Ainsi, un soir, assis devant un téléviseur, il a été donné à plusieurs de revoir leur conception de ce qu'étaient la schizophrénie, ses causes ou le triste sort souvent réservé à qui en était atteint. Pourquoi? Janette Bertrand signait alors à Télé-Québec un télé-théâtre, un autre dont le volet informatif comptait autant que le développement dramatique de la trame: une chose que la récipiendaire du premier prix Guy-Mauffette a répétée durant plus de 600 heures dramatiques! Il y aurait des records Guinness qui seraient ainsi plus dignes de mention que d'autres...
Notoriété
Et on pourrait poursuivre ainsi la liste.
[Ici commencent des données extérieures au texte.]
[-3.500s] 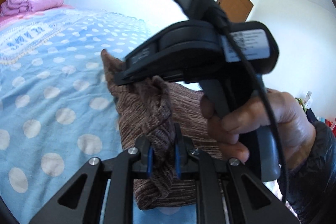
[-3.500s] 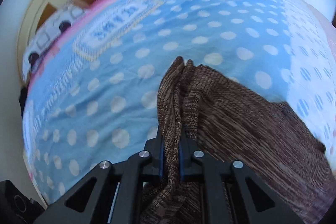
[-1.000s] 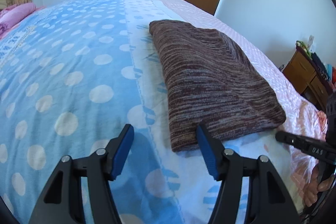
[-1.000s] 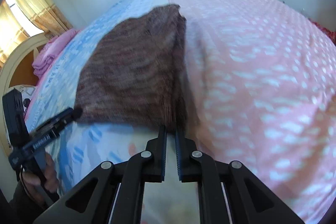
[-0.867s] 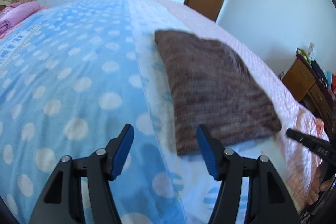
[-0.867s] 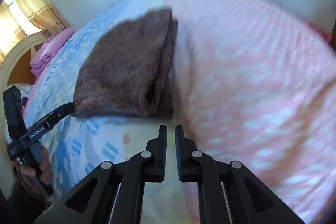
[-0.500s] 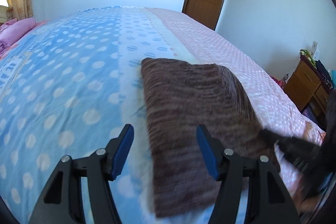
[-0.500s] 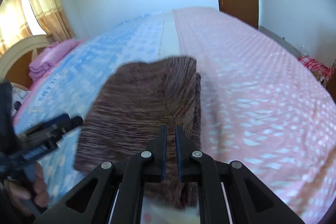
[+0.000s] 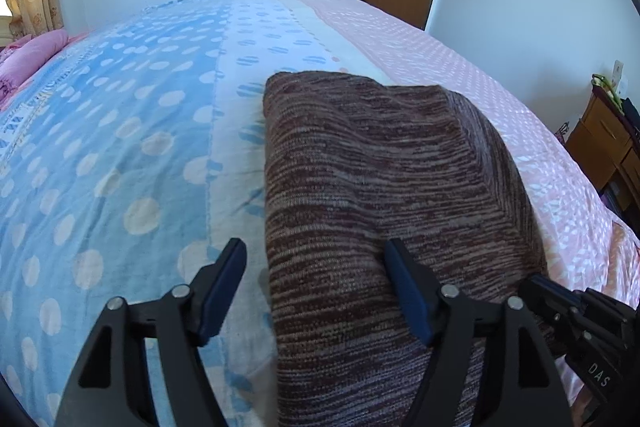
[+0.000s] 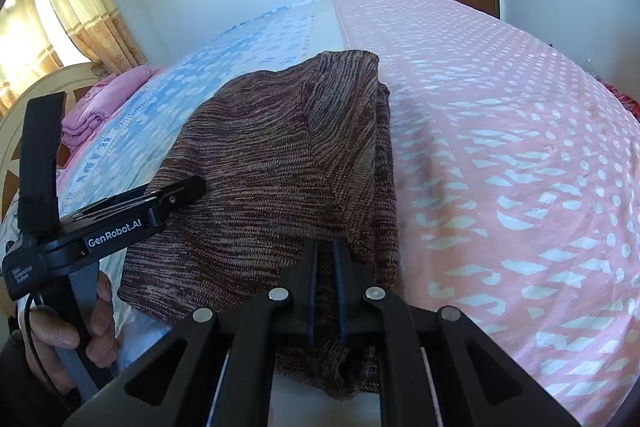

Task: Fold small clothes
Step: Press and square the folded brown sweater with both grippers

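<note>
the folded brown sweater lies on the bed. the left tongs have just been opening over its near left corner; the right tongs are pressed together, empty, at its near right edge.

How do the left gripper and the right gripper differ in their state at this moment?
The left gripper stands wide open, its jaws just opened further, astride the brown knit garment's left edge; the right gripper is shut with nothing visibly clamped. Both hover low over the folded garment's near end.

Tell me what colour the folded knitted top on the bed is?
The folded knitted top is brown with thin lighter and darker streaks, clearest in the left wrist view.
</note>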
Si le travail d'un Gilles Mihalcean, lauréat du prix Paul-Émile-Borduas, est à l'occasion vu dans un lieu public, plus d'un ignore en retour qui est l'auteur de cette oeuvre, quand d'autres ignorent que si le général de Gaulle se fait entendre dans un film de Jean-Claude Labrecque, c'est parce qu'un Marcel Carrière, lauréat du prix Albert-Tessier, a su trouver la façon d'enregistrer des paroles qui ont marqué notre histoire.
Par contre, par les ondes, les Jean Provencher, lauréat du prix Gérard-Morrisset, et Jacques Duval, lauréat du prix Georges-Émile-Lapalme, ont leur public, ce qu'aimerait pouvoir proclamer un Joël Des Rosiers, lauréat du prix Athanase-David: les poètes fredonnent souvent avant de pouvoir déclamer.
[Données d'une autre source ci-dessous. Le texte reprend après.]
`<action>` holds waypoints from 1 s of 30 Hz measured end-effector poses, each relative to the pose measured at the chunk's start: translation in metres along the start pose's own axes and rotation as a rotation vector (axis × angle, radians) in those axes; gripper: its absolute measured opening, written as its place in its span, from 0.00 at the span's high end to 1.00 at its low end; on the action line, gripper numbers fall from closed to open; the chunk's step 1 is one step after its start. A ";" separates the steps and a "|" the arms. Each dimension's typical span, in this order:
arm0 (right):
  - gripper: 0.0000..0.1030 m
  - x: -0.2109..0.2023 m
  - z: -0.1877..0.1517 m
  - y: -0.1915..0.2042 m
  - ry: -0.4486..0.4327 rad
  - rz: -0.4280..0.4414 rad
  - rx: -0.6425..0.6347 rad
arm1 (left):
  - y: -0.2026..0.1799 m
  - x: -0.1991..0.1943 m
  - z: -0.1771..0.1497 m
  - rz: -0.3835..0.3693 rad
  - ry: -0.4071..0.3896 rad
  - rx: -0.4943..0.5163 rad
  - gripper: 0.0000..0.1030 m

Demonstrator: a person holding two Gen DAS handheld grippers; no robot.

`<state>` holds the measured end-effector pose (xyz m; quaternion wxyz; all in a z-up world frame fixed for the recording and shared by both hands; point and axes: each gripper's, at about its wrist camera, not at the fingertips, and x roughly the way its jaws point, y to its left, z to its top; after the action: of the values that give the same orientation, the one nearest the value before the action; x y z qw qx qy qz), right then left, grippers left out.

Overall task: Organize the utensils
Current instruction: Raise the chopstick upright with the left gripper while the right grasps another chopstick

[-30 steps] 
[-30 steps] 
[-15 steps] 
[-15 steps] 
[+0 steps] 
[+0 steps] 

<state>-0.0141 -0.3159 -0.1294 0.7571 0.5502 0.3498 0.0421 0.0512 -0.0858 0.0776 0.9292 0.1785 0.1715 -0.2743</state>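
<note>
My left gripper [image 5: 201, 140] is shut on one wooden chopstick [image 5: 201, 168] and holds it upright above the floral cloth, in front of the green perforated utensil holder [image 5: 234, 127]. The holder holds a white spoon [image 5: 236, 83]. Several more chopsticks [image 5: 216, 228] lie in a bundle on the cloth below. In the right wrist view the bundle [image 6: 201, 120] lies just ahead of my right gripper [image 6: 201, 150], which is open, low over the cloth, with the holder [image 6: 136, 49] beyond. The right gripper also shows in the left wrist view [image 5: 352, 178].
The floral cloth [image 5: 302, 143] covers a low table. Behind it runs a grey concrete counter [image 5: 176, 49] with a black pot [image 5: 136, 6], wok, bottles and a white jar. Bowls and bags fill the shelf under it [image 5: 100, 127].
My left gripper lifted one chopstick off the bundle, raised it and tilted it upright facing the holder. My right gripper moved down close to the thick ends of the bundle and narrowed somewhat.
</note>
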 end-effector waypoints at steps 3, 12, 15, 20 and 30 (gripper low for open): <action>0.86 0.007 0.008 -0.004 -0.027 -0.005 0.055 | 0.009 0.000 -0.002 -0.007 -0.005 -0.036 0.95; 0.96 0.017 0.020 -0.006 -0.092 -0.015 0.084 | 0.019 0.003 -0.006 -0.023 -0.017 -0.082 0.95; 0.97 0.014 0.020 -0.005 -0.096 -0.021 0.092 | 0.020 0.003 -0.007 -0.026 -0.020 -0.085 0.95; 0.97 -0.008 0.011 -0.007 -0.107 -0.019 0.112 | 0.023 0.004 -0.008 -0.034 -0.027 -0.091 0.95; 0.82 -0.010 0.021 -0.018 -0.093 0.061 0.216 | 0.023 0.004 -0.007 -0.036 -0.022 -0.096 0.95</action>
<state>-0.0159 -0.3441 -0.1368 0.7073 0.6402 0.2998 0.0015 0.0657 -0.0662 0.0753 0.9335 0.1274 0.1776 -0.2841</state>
En retour, le nom d'un Yannick Nézet-Séguin est répété même à l'extérieur des salles symphoniques: si le récipiendaire du prix Denise-Pelletier a une tribune en étant à la direction de l'Orchestre métropolitain, il possède toutefois déjà, à 36 ans, une feuille de route impressionnante: n'a-t-il pas dirigé en neuf saisons, avec les risques que cela entraîne, pas moins de 60 orchestres différents?
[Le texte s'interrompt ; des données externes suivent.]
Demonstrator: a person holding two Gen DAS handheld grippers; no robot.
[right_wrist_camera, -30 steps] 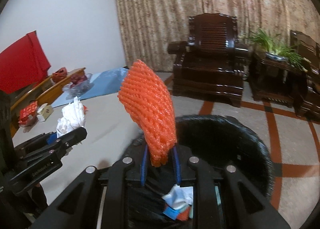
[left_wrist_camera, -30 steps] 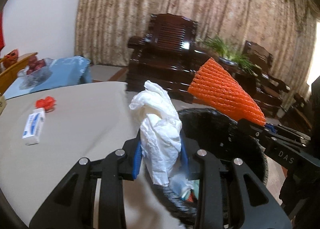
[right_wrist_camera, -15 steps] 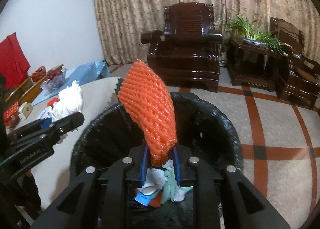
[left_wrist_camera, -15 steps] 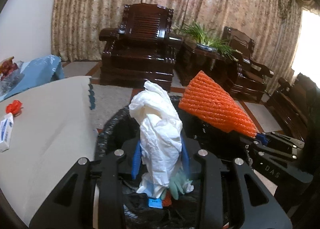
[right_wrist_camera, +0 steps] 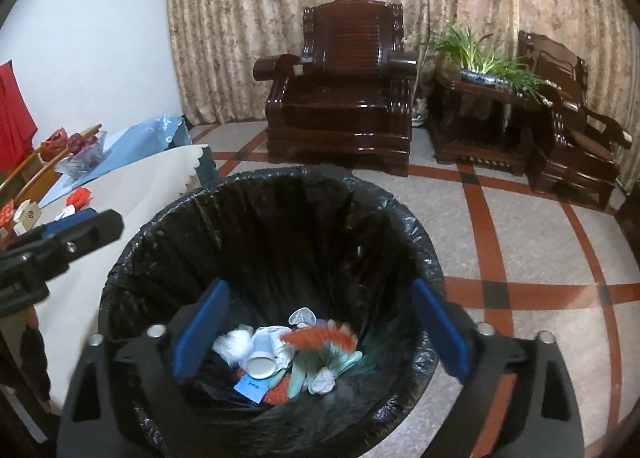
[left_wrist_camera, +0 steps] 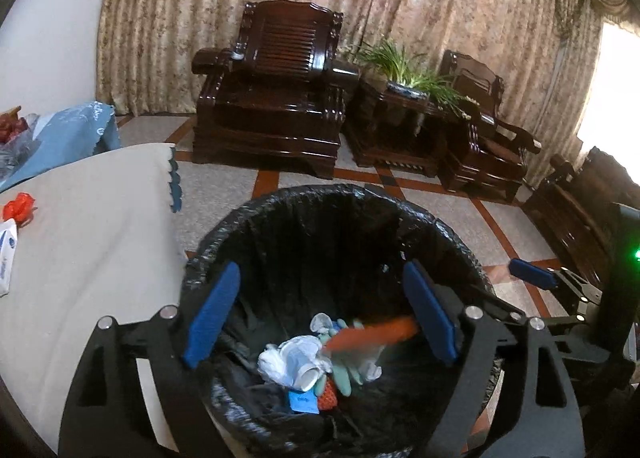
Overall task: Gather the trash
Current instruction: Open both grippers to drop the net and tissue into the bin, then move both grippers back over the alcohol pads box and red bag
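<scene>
A bin lined with a black bag (left_wrist_camera: 328,206) (right_wrist_camera: 280,186) stands below both grippers. My left gripper (left_wrist_camera: 320,314) hangs over its mouth, jaws opening wide, nothing between the blue pads. My right gripper (right_wrist_camera: 320,326) is likewise over the bin, jaws opening, nothing between them. The orange foam net (left_wrist_camera: 372,334) (right_wrist_camera: 320,338) is a blurred streak dropping onto the trash heap. The crumpled white tissue (left_wrist_camera: 288,358) (right_wrist_camera: 240,342) lies on the heap among a paper cup, pale green gloves and a blue scrap.
A table with a cream cloth (left_wrist_camera: 88,226) (right_wrist_camera: 132,186) stands left of the bin, carrying a red wrapper (left_wrist_camera: 18,206) and a white tissue pack (left_wrist_camera: 6,254). Dark wooden armchairs (left_wrist_camera: 272,98) and a plant stand (left_wrist_camera: 400,114) line the curtained wall across a tiled floor.
Both grippers opened over the bin. The white tissue left the left gripper and now lies in the bin; the orange net left the right gripper and is falling in.
</scene>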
Et il n'est pas le seul à faire la preuve que la valeur, comme on disait, n'attend pas le nombre des année: à 47 ans, Jean-Claude Tardif est non seulement directeur du Centre de recherche de l'Institut de cardiologie, mais il est aussi titulaire de la Chaire de recherche en athérosclérose de l'Université de Montréal. Le récipiendaire du prix Armand-Frappier évolue donc en recherches cliniques dans un réseau de partenaires qui rejoint quelque 2000 hôpitaux situés dans plus d'une vingtaine de pays. À lui seul, il établit que, si mondialisation il y a, le Québec en est un des acteurs.
Et qui fait des recherches portant sur le monde nordique ne peut le faire sans tenir compte des recherches d'un Serge Payette: lui qui reçoit cette année le prix Marie-Victorin s'attelle d'ailleurs à compléter Flore du Québec nordique, ouvrage qui découle de vingt années d'engagement à faire connaître cette autre flore, celle au nord de la laurentienne.
Liberté
Réalisations, donc, mais accomplies souvent à l'extérieur d'une tendance, l'actuelle qui voudrait que la recherche porte fruit immédiatement. À la création immédiate d'emplois, d'autres ont ainsi répondu que, mondialisation ou pas, il faut savoir investir pour qu'il y ait un jour rentabilisation effective et rentabilité réelle. Ainsi, un Nabil Seidah poussera un cri du coeur: «Il faut laisser aux scientifiques une liberté de pensée.»
Et si ce cri est entendu, qu'on sache que c'est tout le Québec qui ne déméritera pas. À l'heure des Prix du Québec, il faut admettre que certains et certaine, plus que d'autres, ont su faire oeuvre.